Give back all of the data, word for word.

Segment Start: Material provided

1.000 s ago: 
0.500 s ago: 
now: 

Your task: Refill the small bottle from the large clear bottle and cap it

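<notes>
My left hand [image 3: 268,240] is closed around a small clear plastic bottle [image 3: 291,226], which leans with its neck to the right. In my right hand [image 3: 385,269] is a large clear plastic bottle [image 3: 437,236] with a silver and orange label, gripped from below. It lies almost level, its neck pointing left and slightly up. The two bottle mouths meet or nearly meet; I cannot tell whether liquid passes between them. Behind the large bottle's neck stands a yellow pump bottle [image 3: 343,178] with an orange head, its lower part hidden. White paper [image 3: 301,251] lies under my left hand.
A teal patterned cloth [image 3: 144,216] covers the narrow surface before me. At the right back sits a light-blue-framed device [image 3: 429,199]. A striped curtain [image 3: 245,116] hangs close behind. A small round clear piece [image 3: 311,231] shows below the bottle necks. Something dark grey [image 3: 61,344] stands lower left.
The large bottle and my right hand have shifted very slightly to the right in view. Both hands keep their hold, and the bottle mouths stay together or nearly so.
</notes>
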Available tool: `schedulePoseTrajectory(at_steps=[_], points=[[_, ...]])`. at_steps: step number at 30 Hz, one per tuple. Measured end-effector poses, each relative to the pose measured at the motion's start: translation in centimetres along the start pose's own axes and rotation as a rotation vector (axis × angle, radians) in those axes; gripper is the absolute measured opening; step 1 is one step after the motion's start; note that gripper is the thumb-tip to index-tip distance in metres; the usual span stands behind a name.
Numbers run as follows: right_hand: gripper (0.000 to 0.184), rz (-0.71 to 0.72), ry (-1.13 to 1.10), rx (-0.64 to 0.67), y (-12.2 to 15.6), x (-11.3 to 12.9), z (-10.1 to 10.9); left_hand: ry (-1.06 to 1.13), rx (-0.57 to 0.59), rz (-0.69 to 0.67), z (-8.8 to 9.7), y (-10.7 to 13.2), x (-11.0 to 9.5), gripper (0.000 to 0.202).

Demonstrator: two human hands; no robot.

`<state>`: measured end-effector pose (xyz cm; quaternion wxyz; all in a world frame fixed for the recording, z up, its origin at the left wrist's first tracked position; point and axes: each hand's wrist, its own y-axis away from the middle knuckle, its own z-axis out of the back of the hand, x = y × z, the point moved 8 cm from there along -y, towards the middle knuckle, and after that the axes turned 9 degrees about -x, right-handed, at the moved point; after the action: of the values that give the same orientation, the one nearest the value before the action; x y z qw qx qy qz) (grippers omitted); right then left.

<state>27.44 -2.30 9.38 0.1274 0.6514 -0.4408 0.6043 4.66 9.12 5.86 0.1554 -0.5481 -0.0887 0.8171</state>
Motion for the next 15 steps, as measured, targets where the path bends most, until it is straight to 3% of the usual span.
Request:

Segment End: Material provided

◆ Answer section
1.000 s ago: 
0.500 s ago: 
now: 

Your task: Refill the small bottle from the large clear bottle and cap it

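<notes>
My left hand [image 3: 268,240] is closed around a small clear plastic bottle [image 3: 291,226], which leans with its neck to the right. In my right hand [image 3: 385,269] is a large clear plastic bottle [image 3: 437,236] with a silver and orange label, gripped from below. It lies almost level, its neck pointing left and slightly up. The two bottle mouths meet or nearly meet; I cannot tell whether liquid passes between them. Behind the large bottle's neck stands a yellow pump bottle [image 3: 343,178] with an orange head, its lower part hidden. White paper [image 3: 301,251] lies under my left hand.
A teal patterned cloth [image 3: 144,216] covers the narrow surface before me. At the right back sits a light-blue-framed device [image 3: 429,199]. A striped curtain [image 3: 245,116] hangs close behind. A small round clear piece [image 3: 311,231] shows below the bottle necks. Something dark grey [image 3: 61,344] stands lower left.
The large bottle and my right hand have shifted very slightly to the right in view. Both hands keep their hold, and the bottle mouths stay together or nearly so.
</notes>
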Available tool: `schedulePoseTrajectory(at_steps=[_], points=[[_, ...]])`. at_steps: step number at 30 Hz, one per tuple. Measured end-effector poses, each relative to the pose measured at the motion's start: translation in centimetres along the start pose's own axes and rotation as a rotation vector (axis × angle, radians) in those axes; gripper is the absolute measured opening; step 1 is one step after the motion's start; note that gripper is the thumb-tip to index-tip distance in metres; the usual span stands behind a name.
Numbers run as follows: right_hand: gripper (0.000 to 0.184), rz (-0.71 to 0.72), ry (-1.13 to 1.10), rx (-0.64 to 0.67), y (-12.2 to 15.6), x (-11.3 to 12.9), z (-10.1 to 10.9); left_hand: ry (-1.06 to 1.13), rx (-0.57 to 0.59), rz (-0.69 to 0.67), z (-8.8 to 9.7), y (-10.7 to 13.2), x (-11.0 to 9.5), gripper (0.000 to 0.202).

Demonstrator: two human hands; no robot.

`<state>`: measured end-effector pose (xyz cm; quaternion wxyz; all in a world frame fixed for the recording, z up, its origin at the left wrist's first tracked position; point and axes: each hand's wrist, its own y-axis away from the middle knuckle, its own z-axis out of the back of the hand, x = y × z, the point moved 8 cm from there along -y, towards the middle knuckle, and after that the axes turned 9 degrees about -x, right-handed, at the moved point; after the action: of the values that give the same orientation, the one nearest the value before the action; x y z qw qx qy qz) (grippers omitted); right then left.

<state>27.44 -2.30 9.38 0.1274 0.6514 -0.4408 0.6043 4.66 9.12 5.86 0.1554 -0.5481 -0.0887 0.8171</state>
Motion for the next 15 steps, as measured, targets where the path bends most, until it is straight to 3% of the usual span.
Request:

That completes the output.